Would you please give all the lines below again, exactly as they stand?

▸ Stored data
□ □ □ □ □

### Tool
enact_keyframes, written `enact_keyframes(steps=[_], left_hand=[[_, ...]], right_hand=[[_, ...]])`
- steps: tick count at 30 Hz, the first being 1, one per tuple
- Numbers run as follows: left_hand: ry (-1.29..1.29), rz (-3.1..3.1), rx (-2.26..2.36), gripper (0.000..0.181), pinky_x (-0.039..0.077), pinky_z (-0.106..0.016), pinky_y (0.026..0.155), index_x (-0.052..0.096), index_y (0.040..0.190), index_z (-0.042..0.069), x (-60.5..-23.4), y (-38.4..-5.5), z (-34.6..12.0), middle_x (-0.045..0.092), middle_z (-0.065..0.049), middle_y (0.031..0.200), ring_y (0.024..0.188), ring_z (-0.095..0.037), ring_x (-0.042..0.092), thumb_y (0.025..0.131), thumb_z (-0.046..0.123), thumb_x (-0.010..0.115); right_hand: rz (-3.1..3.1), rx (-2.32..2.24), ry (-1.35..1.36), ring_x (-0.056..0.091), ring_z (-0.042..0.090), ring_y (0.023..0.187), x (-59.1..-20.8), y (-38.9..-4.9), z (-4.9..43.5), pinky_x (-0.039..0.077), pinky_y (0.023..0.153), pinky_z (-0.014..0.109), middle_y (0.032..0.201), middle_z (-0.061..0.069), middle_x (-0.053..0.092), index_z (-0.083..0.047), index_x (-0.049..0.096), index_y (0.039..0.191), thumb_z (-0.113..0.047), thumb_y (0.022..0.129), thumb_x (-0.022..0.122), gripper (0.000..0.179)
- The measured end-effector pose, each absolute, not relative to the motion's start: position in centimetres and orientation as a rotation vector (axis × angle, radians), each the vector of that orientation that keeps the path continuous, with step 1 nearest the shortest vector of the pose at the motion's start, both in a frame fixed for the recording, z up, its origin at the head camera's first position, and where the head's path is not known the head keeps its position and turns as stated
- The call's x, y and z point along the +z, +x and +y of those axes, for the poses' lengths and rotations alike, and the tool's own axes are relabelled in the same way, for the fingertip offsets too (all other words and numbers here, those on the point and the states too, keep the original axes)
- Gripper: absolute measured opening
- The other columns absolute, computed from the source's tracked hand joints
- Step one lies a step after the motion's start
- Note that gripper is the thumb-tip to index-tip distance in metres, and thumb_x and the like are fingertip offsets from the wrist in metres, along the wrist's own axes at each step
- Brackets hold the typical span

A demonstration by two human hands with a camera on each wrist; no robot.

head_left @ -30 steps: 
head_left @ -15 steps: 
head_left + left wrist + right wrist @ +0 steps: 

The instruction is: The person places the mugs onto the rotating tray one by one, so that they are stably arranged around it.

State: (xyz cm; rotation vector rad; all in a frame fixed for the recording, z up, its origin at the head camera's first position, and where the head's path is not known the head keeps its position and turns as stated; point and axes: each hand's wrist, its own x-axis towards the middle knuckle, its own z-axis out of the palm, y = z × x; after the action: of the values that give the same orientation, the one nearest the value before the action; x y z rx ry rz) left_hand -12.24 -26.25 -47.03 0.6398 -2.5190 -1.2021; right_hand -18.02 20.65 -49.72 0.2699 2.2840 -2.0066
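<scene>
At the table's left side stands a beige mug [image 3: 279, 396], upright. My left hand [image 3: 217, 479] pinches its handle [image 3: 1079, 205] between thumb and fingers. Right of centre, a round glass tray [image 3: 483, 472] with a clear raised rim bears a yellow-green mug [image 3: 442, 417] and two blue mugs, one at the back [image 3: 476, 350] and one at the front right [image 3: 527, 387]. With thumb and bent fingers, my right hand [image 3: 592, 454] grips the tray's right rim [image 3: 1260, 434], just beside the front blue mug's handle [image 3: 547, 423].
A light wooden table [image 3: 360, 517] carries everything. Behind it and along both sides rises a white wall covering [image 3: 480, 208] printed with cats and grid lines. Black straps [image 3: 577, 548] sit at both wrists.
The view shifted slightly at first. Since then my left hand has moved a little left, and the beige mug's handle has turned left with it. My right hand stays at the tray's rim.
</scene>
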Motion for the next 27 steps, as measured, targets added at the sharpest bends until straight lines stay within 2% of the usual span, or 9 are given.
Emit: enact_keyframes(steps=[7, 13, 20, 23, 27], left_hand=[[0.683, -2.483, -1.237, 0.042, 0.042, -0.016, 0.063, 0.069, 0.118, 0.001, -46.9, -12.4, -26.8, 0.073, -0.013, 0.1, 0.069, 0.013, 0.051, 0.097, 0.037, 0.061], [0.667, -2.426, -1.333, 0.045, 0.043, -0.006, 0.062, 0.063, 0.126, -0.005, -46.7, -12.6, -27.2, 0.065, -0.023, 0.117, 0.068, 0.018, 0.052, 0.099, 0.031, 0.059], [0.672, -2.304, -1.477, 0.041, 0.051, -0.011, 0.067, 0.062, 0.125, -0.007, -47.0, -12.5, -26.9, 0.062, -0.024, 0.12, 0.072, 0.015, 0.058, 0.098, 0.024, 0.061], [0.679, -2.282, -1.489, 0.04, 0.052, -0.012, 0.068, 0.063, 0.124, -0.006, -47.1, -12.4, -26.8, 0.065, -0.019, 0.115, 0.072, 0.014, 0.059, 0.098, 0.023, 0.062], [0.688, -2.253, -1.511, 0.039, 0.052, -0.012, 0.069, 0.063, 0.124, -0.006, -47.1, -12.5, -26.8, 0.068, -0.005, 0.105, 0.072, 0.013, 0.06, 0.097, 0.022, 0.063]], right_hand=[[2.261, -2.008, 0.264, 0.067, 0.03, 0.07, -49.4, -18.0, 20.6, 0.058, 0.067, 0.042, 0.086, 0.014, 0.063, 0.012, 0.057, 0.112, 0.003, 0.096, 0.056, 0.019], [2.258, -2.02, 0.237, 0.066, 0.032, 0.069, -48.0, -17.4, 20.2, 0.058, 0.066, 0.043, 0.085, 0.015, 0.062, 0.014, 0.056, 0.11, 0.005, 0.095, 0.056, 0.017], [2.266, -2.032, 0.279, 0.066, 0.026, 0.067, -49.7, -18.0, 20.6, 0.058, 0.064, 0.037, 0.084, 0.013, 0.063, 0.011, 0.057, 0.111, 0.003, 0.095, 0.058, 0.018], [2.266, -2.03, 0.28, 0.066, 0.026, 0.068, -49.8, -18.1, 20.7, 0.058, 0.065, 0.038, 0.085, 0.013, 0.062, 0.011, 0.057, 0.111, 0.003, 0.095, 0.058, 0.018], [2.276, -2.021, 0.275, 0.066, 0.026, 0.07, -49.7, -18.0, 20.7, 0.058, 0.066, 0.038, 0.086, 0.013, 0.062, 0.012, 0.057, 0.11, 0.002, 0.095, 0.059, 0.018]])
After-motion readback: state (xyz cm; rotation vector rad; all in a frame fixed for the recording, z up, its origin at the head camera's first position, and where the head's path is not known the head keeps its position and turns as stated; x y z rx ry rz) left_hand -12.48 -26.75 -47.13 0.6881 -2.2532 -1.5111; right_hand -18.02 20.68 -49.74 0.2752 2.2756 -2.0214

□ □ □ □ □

▸ Written solution
### Tool
enact_keyframes, written `enact_keyframes(steps=[_], left_hand=[[_, ...]], right_hand=[[_, ...]])`
- steps: tick count at 30 Hz, the first being 1, one per tuple
- Numbers run as follows: left_hand: ry (-1.29..1.29), rz (-3.1..3.1), rx (-2.26..2.36), gripper (0.000..0.181), pinky_x (-0.039..0.077), pinky_z (-0.106..0.016), pinky_y (0.026..0.155), index_x (-0.052..0.096), index_y (0.040..0.190), index_z (-0.042..0.069), x (-60.5..-23.4), y (-38.4..-5.5), z (-34.6..12.0), middle_x (-0.045..0.092), middle_z (-0.065..0.049), middle_y (0.031..0.200), ring_y (0.024..0.188), ring_z (-0.095..0.037), ring_x (-0.042..0.092), thumb_y (0.025..0.131), thumb_z (-0.046..0.123), thumb_x (-0.010..0.115); right_hand: rz (-3.1..3.1), rx (-2.32..2.24), ry (-1.35..1.36), ring_x (-0.056..0.091), ring_z (-0.042..0.090), ring_y (0.023..0.187), x (-59.1..-20.8), y (-38.9..-4.9), z (-4.9..43.5), pinky_x (-0.039..0.077), pinky_y (0.023..0.153), pinky_z (-0.014..0.109), middle_y (0.032..0.201), middle_z (-0.061..0.069), middle_x (-0.053..0.092), index_z (-0.083..0.047), index_x (-0.049..0.096), index_y (0.039..0.191), thumb_z (-0.113..0.047), thumb_y (0.022..0.129), thumb_x (-0.022..0.122), gripper (0.000..0.179)
- The measured end-effector pose, each absolute, not relative to the motion's start: position in centimetres and orientation as a rotation vector (axis × angle, radians), each the vector of that orientation that keeps the path continuous, with step 1 nearest the shortest vector of the pose at the motion's start, both in a frame fixed for the recording, z up, its origin at the head camera's first position, and where the head's path is not known the head keeps its position and turns as stated
- The call's x, y and z point along the +z, +x and +y of those axes, for the poses' lengths and rotations alike, and the tool's own axes are relabelled in the same way, for the fingertip offsets too (all other words and numbers here, those on the point and the states too, keep the original axes)
- Gripper: absolute measured opening
- The other columns absolute, computed from the source's tracked hand joints
- Step one lies a step after the motion's start
- Note that gripper is the thumb-tip to index-tip distance in metres, and thumb_x and the like are fingertip offsets from the wrist in metres, along the wrist's own axes at each step
- Brackets hold the typical span

A demonstration by two human hands with a camera on each wrist; no robot.

head_left @ -30 steps: 
head_left @ -15 steps: 
head_left + left wrist + right wrist @ +0 steps: 

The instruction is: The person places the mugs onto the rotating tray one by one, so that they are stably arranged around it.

State: (xyz cm; rotation vector rad; all in a frame fixed for the recording, z up, its origin at the head camera's first position, and where the head's path is not known the head keeps its position and turns as stated; point and axes: each hand's wrist, its own x-axis towards the middle knuckle, its own z-axis out of the palm, y = z × x; after the action: of the values that give the same orientation, the one nearest the value before the action; x y z rx ry rz) left_hand -12.24 -26.25 -47.03 0.6398 -2.5190 -1.2021; right_hand -18.02 20.65 -49.72 0.2699 2.2840 -2.0066
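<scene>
At the table's left side stands a beige mug [image 3: 279, 396], upright. My left hand [image 3: 217, 479] pinches its handle [image 3: 1079, 205] between thumb and fingers. Right of centre, a round glass tray [image 3: 483, 472] with a clear raised rim bears a yellow-green mug [image 3: 442, 417] and two blue mugs, one at the back [image 3: 476, 350] and one at the front right [image 3: 527, 387]. With thumb and bent fingers, my right hand [image 3: 592, 454] grips the tray's right rim [image 3: 1260, 434], just beside the front blue mug's handle [image 3: 547, 423].
A light wooden table [image 3: 360, 517] carries everything. Behind it and along both sides rises a white wall covering [image 3: 480, 208] printed with cats and grid lines. Black straps [image 3: 577, 548] sit at both wrists.
The view shifted slightly at first. Since then my left hand has moved a little left, and the beige mug's handle has turned left with it. My right hand stays at the tray's rim.
</scene>
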Motion for the next 27 steps, as measured, targets added at the sharpest bends until straight lines stay within 2% of the usual span, or 9 are given.
Emit: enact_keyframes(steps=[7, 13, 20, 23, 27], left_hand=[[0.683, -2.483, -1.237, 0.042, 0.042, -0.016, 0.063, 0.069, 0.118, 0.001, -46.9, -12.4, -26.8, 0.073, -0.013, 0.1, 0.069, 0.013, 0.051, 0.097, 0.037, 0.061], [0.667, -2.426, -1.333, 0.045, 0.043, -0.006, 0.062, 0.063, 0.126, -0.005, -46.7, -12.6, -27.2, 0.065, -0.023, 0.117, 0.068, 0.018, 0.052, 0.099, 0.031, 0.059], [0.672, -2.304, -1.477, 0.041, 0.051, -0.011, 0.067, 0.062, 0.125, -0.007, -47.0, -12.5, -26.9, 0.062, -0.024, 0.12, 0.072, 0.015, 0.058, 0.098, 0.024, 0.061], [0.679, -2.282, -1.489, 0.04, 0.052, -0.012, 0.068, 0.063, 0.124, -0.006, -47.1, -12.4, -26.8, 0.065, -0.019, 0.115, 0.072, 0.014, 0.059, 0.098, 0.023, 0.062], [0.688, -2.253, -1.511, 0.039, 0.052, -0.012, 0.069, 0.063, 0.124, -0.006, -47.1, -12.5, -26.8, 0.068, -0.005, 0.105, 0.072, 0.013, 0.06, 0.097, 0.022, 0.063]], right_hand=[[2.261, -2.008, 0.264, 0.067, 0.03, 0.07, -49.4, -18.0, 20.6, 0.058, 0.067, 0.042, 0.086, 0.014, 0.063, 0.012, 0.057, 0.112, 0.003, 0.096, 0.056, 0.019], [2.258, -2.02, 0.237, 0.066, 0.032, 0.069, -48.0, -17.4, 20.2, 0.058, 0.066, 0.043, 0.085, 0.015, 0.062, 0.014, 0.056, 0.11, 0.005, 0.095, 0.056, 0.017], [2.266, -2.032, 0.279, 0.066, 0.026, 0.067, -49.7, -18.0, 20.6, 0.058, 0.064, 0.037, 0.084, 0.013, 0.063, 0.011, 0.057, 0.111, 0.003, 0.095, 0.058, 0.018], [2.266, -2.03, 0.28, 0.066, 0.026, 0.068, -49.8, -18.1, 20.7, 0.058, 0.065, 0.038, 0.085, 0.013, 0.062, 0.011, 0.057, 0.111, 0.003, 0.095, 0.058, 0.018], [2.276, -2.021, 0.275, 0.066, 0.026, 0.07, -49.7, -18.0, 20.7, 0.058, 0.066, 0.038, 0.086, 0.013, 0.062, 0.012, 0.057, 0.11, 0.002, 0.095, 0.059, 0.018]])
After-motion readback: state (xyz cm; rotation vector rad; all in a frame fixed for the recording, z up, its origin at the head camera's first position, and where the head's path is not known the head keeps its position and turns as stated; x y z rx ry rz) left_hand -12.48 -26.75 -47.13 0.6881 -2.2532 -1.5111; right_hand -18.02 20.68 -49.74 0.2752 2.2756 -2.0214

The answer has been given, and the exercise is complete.